D’altronde egli non cerca di dissimulare il suo amore per il mestiere fino, per la bella materia e per gli accordi ricchi; ha studiato i nuovi e i vecchi, Moréas e Verlaine come Villon e Ronsard e Rabelais; e si compiace di rimare con una disinvoltura e con un gioco di assonanze delizioso, con un sapore di lingua e una sveltezza di scorci, che m’ha fatto trasalir di piacere anche nelle minuzie.

Non è lui che ha trovato, assai prima di me, quella piccola correzione, che mi fu tante volte opportuna, «ma pure Hélène, — je dis au pur visage», che basterebbe sola a mostrar la sua razza?
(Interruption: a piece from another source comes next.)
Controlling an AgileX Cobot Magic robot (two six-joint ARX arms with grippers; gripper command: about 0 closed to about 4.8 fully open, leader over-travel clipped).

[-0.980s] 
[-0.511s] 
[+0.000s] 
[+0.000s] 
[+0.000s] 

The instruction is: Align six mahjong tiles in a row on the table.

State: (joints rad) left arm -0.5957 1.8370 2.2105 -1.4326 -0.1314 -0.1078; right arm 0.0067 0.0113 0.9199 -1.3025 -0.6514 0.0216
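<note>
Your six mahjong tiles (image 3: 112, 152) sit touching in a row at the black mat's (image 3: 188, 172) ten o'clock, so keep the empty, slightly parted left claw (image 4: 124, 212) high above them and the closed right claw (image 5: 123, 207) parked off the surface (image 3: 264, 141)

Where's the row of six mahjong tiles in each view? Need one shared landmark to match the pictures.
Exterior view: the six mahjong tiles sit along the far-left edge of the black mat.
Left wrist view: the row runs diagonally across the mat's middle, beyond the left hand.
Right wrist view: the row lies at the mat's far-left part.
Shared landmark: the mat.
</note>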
Non è a questo tuttavia che penso di più. Paul Fort m’ha lasciato sopra tutto un ricordo di sensazioni e di musiche e di luci. Particolari della campagna e della primavera cercata amorosamente: aurore, selve, fiori, acque, piccole città dai nomi belli, il cielo dell’Isola-di-Francia: sensazioni di natura, a tratti diretti, sottili, vivi, che non rientrano in nessun cliché della poesia già conosciuta, simbolista o romantica.

Cosa personale, dunque. Direi quasi, per quanto ho potuto cogliere a volo, anche troppo. Sensazione o, come io dico, sensazionismo?

Freschezza e spontaneità del sentire, contemplazione e delizia delle cose, hanno un non so che di scolorito e leggermente comune; come se fossero effetto di una maniera prestabilita.